As multi-channel television kept audiences at home and the historic economies of neighborhood movie houses made them difficult to sustain, some theaters tried alternative programming. The Pitt on Elysian Fields managed to survive the 1980s as first a repertory house and, after the rapid advent of the home video player made repertory obsolete, then as a discount operation. A duplex cinema operated for a decade at Uptown Square and brought the city some titles that otherwise wouldn't have played here. But management never settled on a consistent programming strategy, and the theaters' low ceiling and poor sight lines turned the beginning of every movie into a comedy of musical chairs as patrons switched seats in hopes of being able actually to see the screen.
A more lamented "failure" was mounted by Wennie Schultz, Ellis Fortinberry and others at Movie Pitchers on Bienville Street in Mid-City -- directly facing the paper's offices. Movie Pitchers parked its customers in tattered easy chairs and exhibited its films in four tiny, not always squeaky-clean, auditoria. But during the decade it survived, it brought the city an excellent lineup of films we wouldn't otherwise have had access to and gave additional life to titles that had opened at Canal Place. While it operated, my annual top-10 list always included Movie Pitchers titles, more than once in the top position.
A different kind of noble failure was staged by Rene Brunet, who now manages the Prytania. Brunet grew up in the movie-exhibition business and finally came to operate first the Downtown Joy and then the Loew's, two Canal Street landmarks that were among the dream palaces of his youth (mine too, actually). Both theaters were divided up and long past their prime by the time Brunet came to run them, but he fought valiantly to make them work. That they operated as movie theaters for as long as they did is a tribute to his tenacity and devotion.

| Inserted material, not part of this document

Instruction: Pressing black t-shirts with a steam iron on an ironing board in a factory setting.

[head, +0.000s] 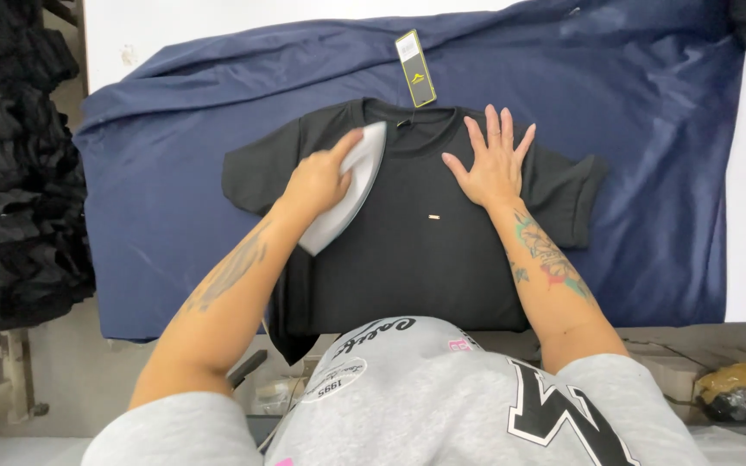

In the '80s I saw several hundred films at the Joy and Loew's. I didn't teach classes on Fridays. But I did tape a week's worth of film reviews for the morning news show on WDSU, then located in the French Quarter on Royal Street. After I finished taping, I would stay downtown, catch back-to-back features at the Joy or the Loew's and then meet my wife, who practiced law in the CBD, for dinner at Galatoire's. Seemed a hectic way to spend my 30s. In these post-Katrina days of my 50s, it seems like the Golden Age.
- Over the years, the Prytania Theatre has assumed many identities including that of an arthouse cinema offering double features nightly of classic and foreign films and changing programs three days a week. Now, it remains the last of the neighborhood theaters in Orleans Parish still showing movies.